After more than two years of work behind closed doors, the Global Network Initiative is launching this week. That's the corporate code of conduct on free speech and privacy I've been talking about in generalities for quite some time. By midnight Tuesday U.S. East Coast time, the full set of documents and list of initial signatories will be made publicly available at globalnetworkinitiative.org.  UPDATE (noon HKT): the site is now live.

On that website you'll be able to read the full text of the Principles on free expression and privacy. A group of companies including Yahoo!, Google, and Microsoft, human rights organizations, socially responsible investment funds, academics, and free speech groups spent the last two-plus years reaching agreement on what should go into that document. There will also be a Governance Charter and a set of Implementation Guidelines giving more detail on how companies should adhere to the core principles. There will be an FAQ, list of participants, and contact people for the organizations that have joined the Global Network Initiative so far. The hope is that many more companies, NGOs, investment funds, and academic institutions around the world will join in the coming months.

The initial plan was to release the news so that the first news reports about the initiative would come out closer to the website's unveiling at 12:01am Wednesday EDT or 12:01pm HKT. But the story leaked early and the San Francisco Chronicle reported it on Monday without any comment from the participants who had all agreed not to talk until the official launch. Since then, the New York Times, Wall Street Journal, WSJ China Blog, the AP, AFP and others have reported the story with remarks from some of the participants. We can expect more coverage in the next 24 hours. UPDATE: The BBC has a good story with lots of quotes from participants.

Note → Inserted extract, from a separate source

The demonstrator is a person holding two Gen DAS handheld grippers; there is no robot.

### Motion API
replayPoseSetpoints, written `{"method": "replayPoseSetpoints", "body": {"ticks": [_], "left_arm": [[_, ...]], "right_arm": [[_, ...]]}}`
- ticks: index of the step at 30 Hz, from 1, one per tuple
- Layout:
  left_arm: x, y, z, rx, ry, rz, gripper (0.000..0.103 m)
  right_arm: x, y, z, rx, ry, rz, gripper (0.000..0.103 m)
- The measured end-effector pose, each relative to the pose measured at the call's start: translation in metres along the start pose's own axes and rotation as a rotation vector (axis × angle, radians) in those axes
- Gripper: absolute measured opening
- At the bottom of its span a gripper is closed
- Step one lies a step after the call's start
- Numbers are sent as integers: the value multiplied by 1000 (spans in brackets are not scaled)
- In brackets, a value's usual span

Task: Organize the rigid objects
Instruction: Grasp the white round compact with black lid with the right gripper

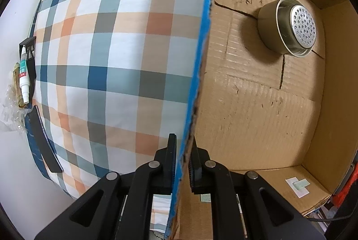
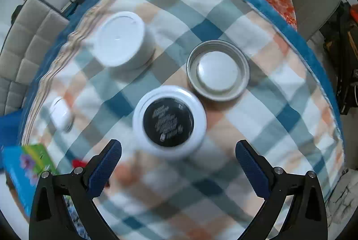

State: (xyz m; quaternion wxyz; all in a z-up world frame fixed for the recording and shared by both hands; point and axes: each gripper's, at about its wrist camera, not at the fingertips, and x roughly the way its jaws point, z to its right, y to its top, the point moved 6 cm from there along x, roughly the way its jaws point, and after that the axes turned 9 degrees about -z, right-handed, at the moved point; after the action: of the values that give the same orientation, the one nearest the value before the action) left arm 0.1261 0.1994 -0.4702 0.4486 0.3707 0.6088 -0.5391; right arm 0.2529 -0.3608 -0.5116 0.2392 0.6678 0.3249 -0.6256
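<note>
Black-lidded jar (image 2: 169,122) sits at 12 o'clock from right gripper (image 2: 178,155), just beyond its wide-open, empty fingers.
L gripper (image 1: 182,164) pinches cardboard box (image 1: 257,106) wall; R is nearer, jar upright on checked cloth (image 2: 257,123).

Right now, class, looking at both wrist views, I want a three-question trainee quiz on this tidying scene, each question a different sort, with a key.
1. True or false: the left gripper pinches the blue-taped wall of the brown cardboard box.
2. Which object lies inside that box?
A. perforated round metal strainer cup
B. white earbud case
3. Fill in: the right gripper is ____ above the white jar with the black label.

Key: 1 true; 2 A; 3 open.
</note>
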Motion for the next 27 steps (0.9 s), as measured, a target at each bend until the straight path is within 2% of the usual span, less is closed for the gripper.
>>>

A few people have called me asking "does this thing have any teeth" or "is this thing more than just a figleaf for companies to get congress off their backs?" 

Organizations like Human Rights Watch, Human Rights in China, Human Rights First, and the Committee to Protect Journalists would not be putting their reputations behind this thing if they didn't think it was meaningful.

That said, the initiative must prove its value in the next couple of years by implementing a meaningful and sufficiently tough process by which companies' adherence to the principles will be evaluated and benchmarked. If there is a rigorous process that rates the companies' behavior, then investors who care about social responsibility, and users who want to know how trustworthy a given company is compared to others, can make more informed choices.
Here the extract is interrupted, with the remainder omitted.